A Brilliant Examination of a Life of Delusions

Christopher Banks is a young boy when his parents disappear, one after the other, under mysterious circumstances, while they are living in Shanghai. Christopher is sent back to England to live, where he grows up, with the mystery of his parents' disappearance constantly erodes his grip on reality. The story is told in a first person narrative, and almost from the start, Ishiguro tips us off to the idea that Christopher may not be telling us the whole truth, that he may not be able to grasp the whole truth. Christopher's story and the way he tells it is fascinating. Ishiguro is able to navigate seamlessly from time frame to time frame. Christopher achieves some notoriety in London (or at least he thinks he has) as a private investigator. He returns after many years to Shanghai, to finally try and solve the mystery surrounding his parents' disappearance. He believes he knows what happened to them, even before arriving back in Shangha. It is his misguided beliefs that lead him into an almost Kafkaesque spiral into unreality and delusion. This section of the book must be read as at least a partial deluded episode because much of what happens is implausible. The book, and Christopher, ultimately return to reality and we understand at least part of the truth of Christopher's life and what happened to his parents. I thought this was a brilliant work, not as a detective novel, but as a character study of someone who has been fooling himself his entire life.

Where Does Reality Begin?

Christopher Banks, the progagonist of Kazuo Ishiguro's When We Were Orphans, is a man with only one mission in life: he wants to become the world's greatest detective so he can find his kidnapped parents. But were they really kidnapped? And did other, relevant events really unfold as Banks relates them?The central question in this highly entertaining and very different sort of story is: Can Christopher Banks, as a narrator, be trusted? He can be, insofar as he is truthful when reporting events as he sees them. Those words are the key to understanding this book, "as he sees them." For Banks knows no other way to tell us his story than as he sees it, even though as he sees it may not be quite the way others would see the very same thing.When We Were Orphans, like all of Ishiguro's novels, is complex and multi-layered. Many of the book's ideas are symbolic and much lies below the surface. Although extremely entertaining this book is definitely not "beach" reading. It is as cerebral as anything Ishiguro has previously written and it takes an intelligent and austute reader to catch all of the author's meanings, especially in only one reading.I've read all of Ishiguro's books and all are completely different. What they do have in common is absolute excellence in every respect. They are all the master work of a master writer. None should be missed.

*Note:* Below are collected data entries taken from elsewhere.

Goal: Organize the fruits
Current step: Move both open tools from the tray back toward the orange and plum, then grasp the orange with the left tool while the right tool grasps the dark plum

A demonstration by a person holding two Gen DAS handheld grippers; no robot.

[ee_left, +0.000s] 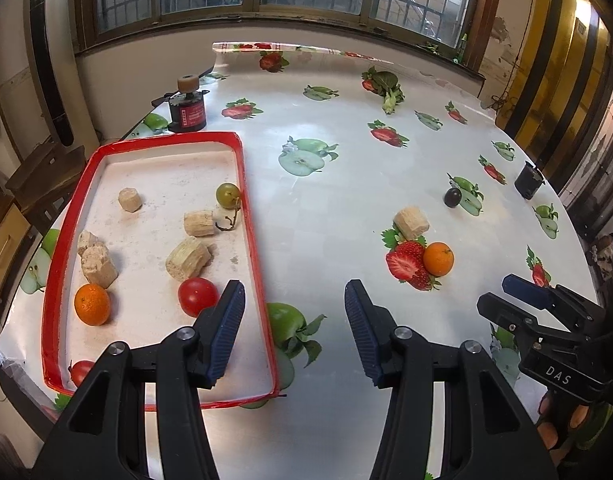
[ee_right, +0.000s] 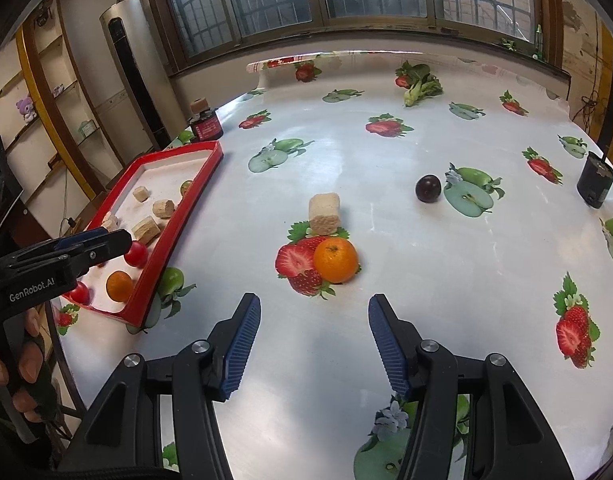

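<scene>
Hovering empty: right hand-held gripper (ee_right: 314, 348) near orange (ee_right: 335, 260).

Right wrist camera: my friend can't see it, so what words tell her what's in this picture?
The right gripper, open and empty, points at an orange sitting on a fruit-print tablecloth. A tan block lies just beyond the orange, and a dark plum farther right. At left, a red-rimmed tray holds tan blocks, tomatoes and another orange.

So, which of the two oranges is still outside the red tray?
The orange on the tablecloth's printed strawberry, just ahead of the right gripper. The other orange lies inside the red tray.
</scene>
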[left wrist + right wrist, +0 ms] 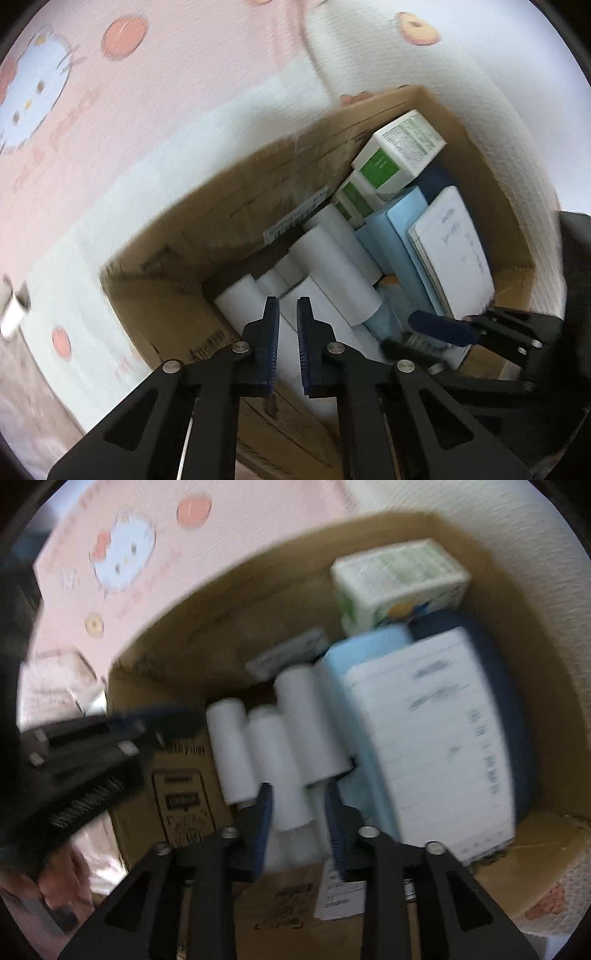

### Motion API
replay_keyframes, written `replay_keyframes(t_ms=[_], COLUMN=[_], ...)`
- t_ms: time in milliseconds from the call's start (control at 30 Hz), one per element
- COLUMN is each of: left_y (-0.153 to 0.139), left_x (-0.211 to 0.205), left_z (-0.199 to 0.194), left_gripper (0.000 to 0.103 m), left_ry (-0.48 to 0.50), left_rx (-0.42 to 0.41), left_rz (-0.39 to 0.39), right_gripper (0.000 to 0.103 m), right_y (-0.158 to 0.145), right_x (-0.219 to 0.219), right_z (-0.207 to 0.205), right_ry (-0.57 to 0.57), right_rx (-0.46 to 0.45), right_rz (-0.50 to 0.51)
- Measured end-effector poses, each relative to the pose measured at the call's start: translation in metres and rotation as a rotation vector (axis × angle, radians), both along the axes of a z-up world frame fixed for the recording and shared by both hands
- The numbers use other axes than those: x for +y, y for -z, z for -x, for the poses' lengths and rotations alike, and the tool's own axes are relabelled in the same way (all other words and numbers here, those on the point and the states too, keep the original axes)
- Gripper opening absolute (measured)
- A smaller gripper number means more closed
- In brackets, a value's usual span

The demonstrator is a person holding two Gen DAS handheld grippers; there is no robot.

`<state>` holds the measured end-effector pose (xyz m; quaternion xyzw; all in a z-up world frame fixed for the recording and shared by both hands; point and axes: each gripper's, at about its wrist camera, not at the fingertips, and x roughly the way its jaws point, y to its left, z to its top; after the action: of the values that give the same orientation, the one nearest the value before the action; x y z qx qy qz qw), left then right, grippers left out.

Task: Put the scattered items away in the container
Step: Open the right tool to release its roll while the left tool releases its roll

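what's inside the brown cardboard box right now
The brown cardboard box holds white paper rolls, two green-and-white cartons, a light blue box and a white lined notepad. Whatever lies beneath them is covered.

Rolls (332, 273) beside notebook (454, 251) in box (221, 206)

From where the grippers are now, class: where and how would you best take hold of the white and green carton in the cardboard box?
Probably the white and green carton by its two long flat sides, coming from above. It sits on top at the far end of the cardboard box, raised above the blue box, so its upper part is exposed; the box wall behind blocks a far-side approach.
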<state>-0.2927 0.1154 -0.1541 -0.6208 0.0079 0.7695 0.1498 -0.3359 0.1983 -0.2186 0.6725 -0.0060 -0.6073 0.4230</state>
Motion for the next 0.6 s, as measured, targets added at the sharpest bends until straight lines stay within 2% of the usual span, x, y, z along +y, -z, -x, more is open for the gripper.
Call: replay_keyframes(t_ms=[133,167,233,467,500,533,600], left_y=[-0.003,-0.003,-0.003,-0.005,-0.009,-0.010,-0.011], left_x=[-0.013,-0.016,-0.022,-0.048,-0.051,-0.052,-0.051], left_z=[0.000,0.001,0.002,0.010,0.008,0.007,0.006], left_gripper=[0.010,0.010,0.010,0.010,0.010,0.010,0.010], left_ry=[0.099,0.112,0.119,0.098,0.103,0.107,0.112], left_rx=[0.051,0.057,0.067,0.069,0.071,0.079,0.090], left_rz=[-0.016,-0.019,-0.030,-0.127,-0.135,-0.133,-0.118], right_gripper=[0.037,0.042,0.045,0.044,0.042,0.034,0.034], right_y=[0.009,0.012,0.015,0.034,0.037,0.040,0.041], right_x=[-0.018,-0.022,-0.029,-0.053,-0.056,-0.059,-0.062], right_z=[-0.011,-0.013,-0.015,-0.028,-0.032,-0.035,-0.037], right_ry=[-0.085,-0.100,-0.131,-0.274,-0.297,-0.318,-0.328], right_rx=[-0.007,-0.019,-0.023,-0.068,-0.058,-0.048,-0.041], right_rz=[-0.064,-0.073,-0.100,-0.163,-0.178,-0.194,-0.197])
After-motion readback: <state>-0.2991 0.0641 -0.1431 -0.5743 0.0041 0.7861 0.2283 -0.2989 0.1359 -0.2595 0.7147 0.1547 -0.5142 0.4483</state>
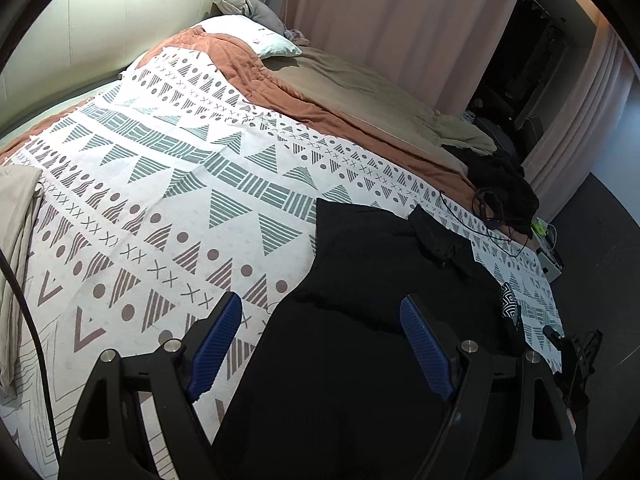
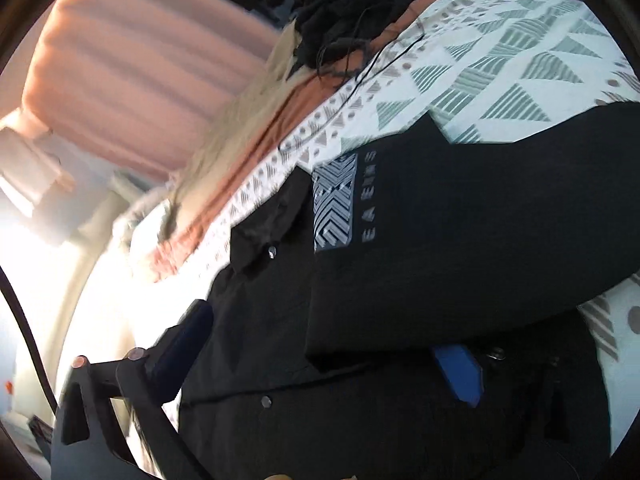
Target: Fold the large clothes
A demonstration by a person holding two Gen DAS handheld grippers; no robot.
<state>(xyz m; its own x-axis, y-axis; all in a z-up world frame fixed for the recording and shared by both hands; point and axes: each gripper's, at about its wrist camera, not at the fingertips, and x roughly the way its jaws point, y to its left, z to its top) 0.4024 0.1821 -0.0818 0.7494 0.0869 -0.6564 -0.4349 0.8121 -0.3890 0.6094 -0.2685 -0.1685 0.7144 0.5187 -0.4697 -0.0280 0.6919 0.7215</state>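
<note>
A black shirt (image 1: 380, 264) lies partly folded on the patterned bedspread (image 1: 160, 184), near the bed's foot, one panel with a grey chevron print (image 2: 334, 204) and pale lettering turned over the snap-fronted layer beneath. The collar points up the bed in the left view, and the fabric looks flat there, with a soft ridge across the middle.

The left gripper (image 1: 320, 344) hangs above the shirt's near part, blue pads spread wide, nothing between them. The right gripper (image 2: 328, 352) is low over the lower layer at the fold's edge, its jaws wide too; cloth lies between them, but the pads do not appear to press on it. That picture is blurred, so contact is hard to read.

The step looks like setting up the next fold. To do it well, each gripper would likely need a corner of the same edge, pinching both layers together, lifting evenly and carrying the edge straight across so the print panel does not slide off.

Beyond the shirt: a rust blanket (image 1: 280, 92), a beige quilt (image 1: 360, 88), a white pillow (image 1: 256, 38), a heap of dark clothes (image 1: 500, 184) with a thin cable (image 1: 496, 236), and pink curtains (image 1: 400, 20)
</note>
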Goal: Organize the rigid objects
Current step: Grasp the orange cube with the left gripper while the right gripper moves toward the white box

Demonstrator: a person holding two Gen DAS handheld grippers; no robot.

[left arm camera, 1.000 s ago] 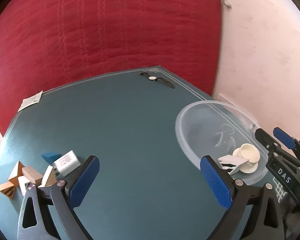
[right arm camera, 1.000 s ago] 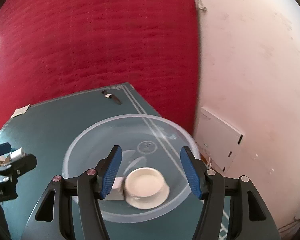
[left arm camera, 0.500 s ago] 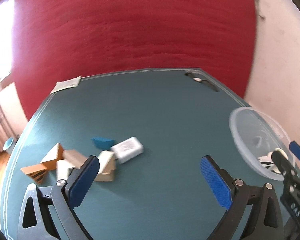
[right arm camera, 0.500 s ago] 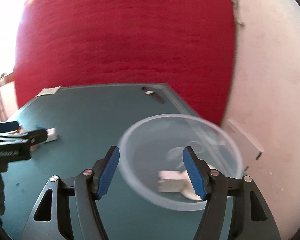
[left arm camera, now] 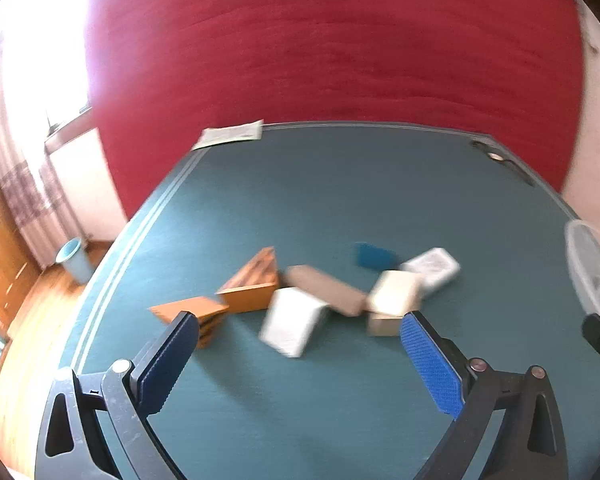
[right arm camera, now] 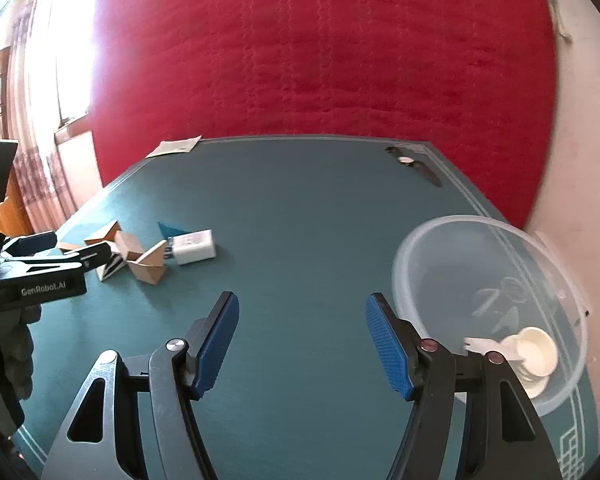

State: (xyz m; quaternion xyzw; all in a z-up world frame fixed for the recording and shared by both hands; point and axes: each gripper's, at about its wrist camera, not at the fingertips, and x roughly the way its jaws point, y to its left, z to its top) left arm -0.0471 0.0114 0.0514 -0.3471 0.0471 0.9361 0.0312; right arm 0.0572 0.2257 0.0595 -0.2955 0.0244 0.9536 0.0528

When we preferred opacity to clarity

Simply put, a brilliant book. Most novels (rightly so) are like rivers--you jump on and ride the waves, coast through the shallows. WHEN WE WERE ORPHANS is like a still pond. You take your boat out in the middle and (to borrow Thoreau's metaphor) plumb the bottom with a measuring stick--to see if it's solid, to see how far down it goes. In the end, the plot's a simple thing: lost-and-found parents, as it were. But the emotional consequences? The ways the narrator prefers blindness, or a kind of myopic sight, to clarity? Devastating. Beautiful. Words escape me, as his parents do him. I found my time with the narrator to be like my time with any good friend--I never know the whole story, only pieces, more and more as time goes on. I put them together, decide which memories are red herrings, which events are important--all the while listening for the whole that escapes me. Ishiguro's talent reminds me of Jane Austen's: precise, beautiful, small (this is not the right word--not small-minded or country-headed, but rather compact, exacting. The Mona Lisa, not the Sistine Chapel). This novel's rather like a beautiful miniature he's building up, one stroke at a time.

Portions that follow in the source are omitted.